No one seems to have bitten on this one.  At the risk of sounding
pedantic, let me try.

I think of art as something that shunts the mind into a kind of
parallel world where a lot of things are similar to the actual world
but artificial enough that one is not overstimulated.  The idea is to
stimulate an "artistic" reaction in the viewer rather than an actual
reaction.  Black and white automatically provides a degree of
separation from reality and is thereby useful to an artist.  A color
photograph has the danger of being too literal for artistic purposes.
The viewer is likely to take it simply as a document of an
actual situation.  However, with some care, color itself can be used
as an element of abstraction working in support of an artistic
reaction in the viewer.  Personally, I find more artistic
possibilities in color than in black and white and can usually find
ways to suppress color's anti-artistic tendencies.
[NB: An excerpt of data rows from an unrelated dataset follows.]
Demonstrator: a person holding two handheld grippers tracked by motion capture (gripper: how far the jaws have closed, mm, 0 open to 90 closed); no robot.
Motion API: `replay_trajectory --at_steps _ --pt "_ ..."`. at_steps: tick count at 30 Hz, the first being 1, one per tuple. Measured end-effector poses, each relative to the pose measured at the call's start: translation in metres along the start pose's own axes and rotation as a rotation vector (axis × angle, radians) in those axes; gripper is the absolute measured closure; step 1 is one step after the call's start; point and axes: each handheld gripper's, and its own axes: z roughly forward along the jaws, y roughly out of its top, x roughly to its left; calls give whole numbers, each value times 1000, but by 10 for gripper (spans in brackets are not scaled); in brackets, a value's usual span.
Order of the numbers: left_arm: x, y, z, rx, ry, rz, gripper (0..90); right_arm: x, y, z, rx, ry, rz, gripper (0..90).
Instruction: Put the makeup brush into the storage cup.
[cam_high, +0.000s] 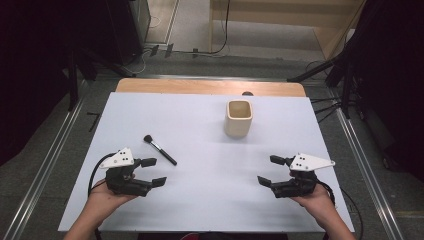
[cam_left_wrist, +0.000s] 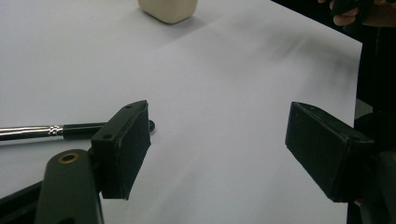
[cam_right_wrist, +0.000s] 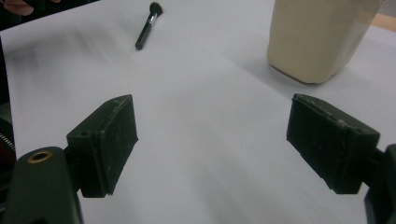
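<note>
Where the white counter (cam_high: 210, 200) spreads across the frame, everything on it sits well apart. Landmark taken: the cream cup (cam_high: 238, 118), upright, squarish mouth open, standing on the far half of the counter, right of centre.

Left claw (cam_high: 153, 172): near side of the counter, well to the near-left of the cup, held in a hand that enters from the bottom edge. Jaws spread wide, nothing between them, bare counter showing in the gap in the left gripper view.

Right claw (cam_high: 268, 170): near-right of the cup, also hand-held, grey three-cornered plate on top. Jaws wide apart, empty; the right gripper view shows plain white surface between the pads, cup ahead and to one side.

Makeup brush (cam_high: 159, 149): lying flat, left of the cup and somewhat nearer, well apart from it. Dark bristle head points away, black handle angles toward the near side. Its handle end lies just beside the left claw's outer jaw; touching or not, cannot tell. Neither claw grips it.
</note>
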Motion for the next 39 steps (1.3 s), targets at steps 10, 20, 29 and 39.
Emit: replay_trajectory --at_steps 10,20,29,39 --pt "-1 0 3 29 -6 -1 233 3 -1 1 10 2 -30 174" --pt "-1 -1 2 20 -15 2 233 3 0 1 1 13 -15 174" --pt "-1 0 2 18 -16 7 233 3 -1 2 3 18 -15 174" --pt "-1 -1 2 21 -12 10 233 3 -1 2 5 21 -13 174"
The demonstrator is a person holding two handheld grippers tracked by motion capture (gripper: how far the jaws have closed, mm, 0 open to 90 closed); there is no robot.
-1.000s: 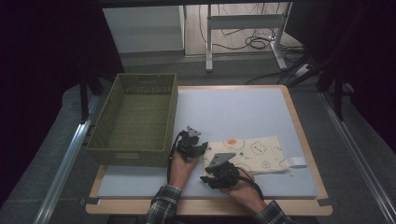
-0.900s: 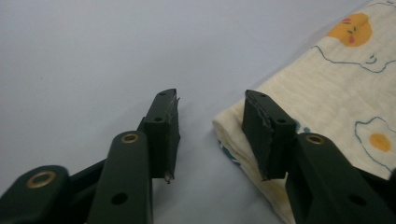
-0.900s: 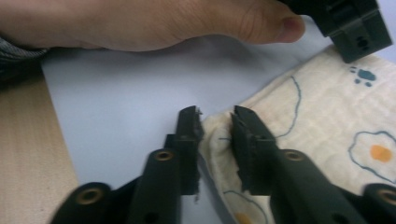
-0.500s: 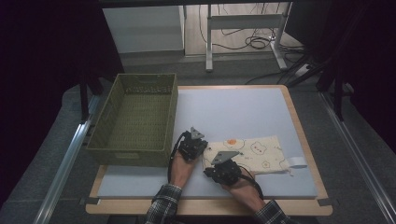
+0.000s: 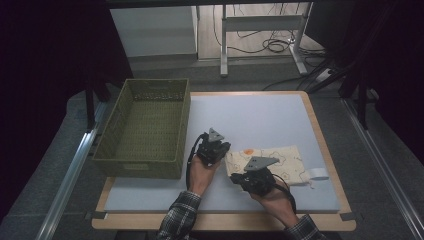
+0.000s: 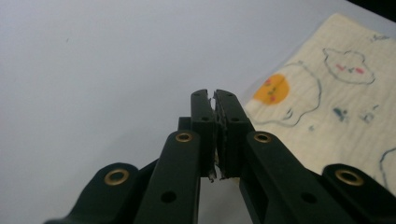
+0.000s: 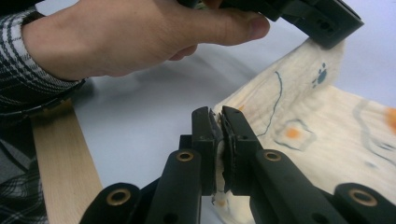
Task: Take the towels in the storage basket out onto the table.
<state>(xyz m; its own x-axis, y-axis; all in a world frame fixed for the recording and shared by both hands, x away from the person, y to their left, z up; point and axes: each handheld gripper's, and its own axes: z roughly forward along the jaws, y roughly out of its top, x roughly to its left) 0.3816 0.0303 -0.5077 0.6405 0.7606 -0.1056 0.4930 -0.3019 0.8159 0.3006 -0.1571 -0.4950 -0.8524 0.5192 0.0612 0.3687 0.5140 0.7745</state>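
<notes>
A cream cloth (image 5: 282,159) printed with small drawings lies on the blue-grey mat (image 5: 260,115), to the right of both hands. My left gripper (image 5: 226,154) is shut on the cloth's far left corner; in the left gripper view (image 6: 214,100) the jaws stand pressed together beside the cloth (image 6: 327,88). My right gripper (image 5: 236,176) is shut on the cloth's near left edge, and its view (image 7: 215,116) shows the cloth (image 7: 317,140) pinched between the jaws. That view also has the left gripper (image 7: 327,28) holding the raised corner.
A green woven basket (image 5: 145,125), with nothing in it, stands at the mat's left edge. A wooden rim (image 5: 326,145) frames the mat. A white tag (image 5: 317,174) sticks out at the cloth's right end. The left hand (image 7: 140,37) is close above the right gripper.
Both grippers have closed in on the cloth's left end and risen a little, and the cloth's left edge now lifts off the mat with them.
</notes>
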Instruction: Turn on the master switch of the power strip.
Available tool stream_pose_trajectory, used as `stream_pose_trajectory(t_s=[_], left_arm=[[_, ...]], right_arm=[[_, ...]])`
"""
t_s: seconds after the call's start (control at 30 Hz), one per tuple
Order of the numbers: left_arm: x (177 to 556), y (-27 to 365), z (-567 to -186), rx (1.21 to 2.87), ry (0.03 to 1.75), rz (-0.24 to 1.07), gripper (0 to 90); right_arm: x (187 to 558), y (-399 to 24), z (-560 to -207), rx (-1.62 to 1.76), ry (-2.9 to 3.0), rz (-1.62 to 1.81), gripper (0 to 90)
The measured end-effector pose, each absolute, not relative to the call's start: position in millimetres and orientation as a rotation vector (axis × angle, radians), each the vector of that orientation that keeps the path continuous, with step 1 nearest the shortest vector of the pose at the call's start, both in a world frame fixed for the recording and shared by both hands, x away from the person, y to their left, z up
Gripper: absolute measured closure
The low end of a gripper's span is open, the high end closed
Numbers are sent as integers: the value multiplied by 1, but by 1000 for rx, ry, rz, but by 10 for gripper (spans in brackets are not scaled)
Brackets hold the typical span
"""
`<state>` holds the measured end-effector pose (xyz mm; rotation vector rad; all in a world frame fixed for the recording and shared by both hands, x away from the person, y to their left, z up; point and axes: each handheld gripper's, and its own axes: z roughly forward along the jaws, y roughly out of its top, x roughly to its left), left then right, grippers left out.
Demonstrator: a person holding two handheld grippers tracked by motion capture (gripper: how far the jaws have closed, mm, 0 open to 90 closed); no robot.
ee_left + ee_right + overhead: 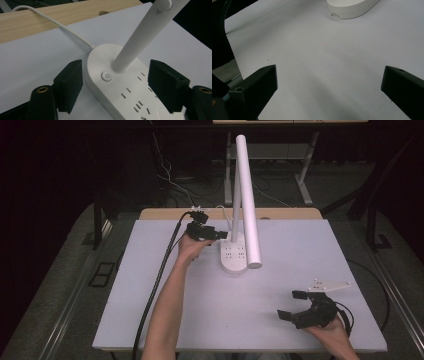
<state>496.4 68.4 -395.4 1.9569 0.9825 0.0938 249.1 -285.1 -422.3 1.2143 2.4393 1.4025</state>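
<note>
A white desk lamp stands at the back middle of the table. Its oval base carries sockets and a round power button. A slim stem rises from the base, and a long tube head slants down over it. My left gripper is at the base's back end, jaws set either side of the base. In the left gripper view a thin gap shows at the left pad, so it is open. My right gripper rests open at the front right, over bare table.
A white mat covers the wooden table. The lamp's white cord runs off the back edge. A thick black cable trails from my left gripper down the left side. The lamp base's front end is far ahead of the right jaws.
</note>
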Motion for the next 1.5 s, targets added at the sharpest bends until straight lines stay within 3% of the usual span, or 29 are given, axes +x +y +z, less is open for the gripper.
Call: stream_pose_trajectory(t_s=[0.57, 0.93, 0.97, 1.5], left_arm=[[501, 59, -409, 1893, 1013, 36, 542], [505, 53, -421, 1899, 1024, 13, 831], [505, 51, -423, 1886, 1037, 11, 891], [510, 43, -430, 1950, 1084, 7, 900]], right_arm=[[249, -286, -422, 1215, 2437, 1411, 0], [249, -286, -422, 1218, 2441, 1418, 0], [250, -286, -422, 1217, 2441, 1419, 0], [250, -286, -422, 1211, 2445, 1421, 0]])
So where does stereo photography stand as an art?  Not only is it
generally in color, but even the usual photographic abstraction of
loss of depth is missing.  Nonetheless, it seems to work as an art.  I
think it is because stereo emphasizes different element of abstraction
in photography - that of stopping time.  When we experience something
so real as a stereo photograph we almost expect it to move.  But not
even a blade of grass moves.  As for color, in stereo I think it
usually works to strengthen the "frozen in time" effect.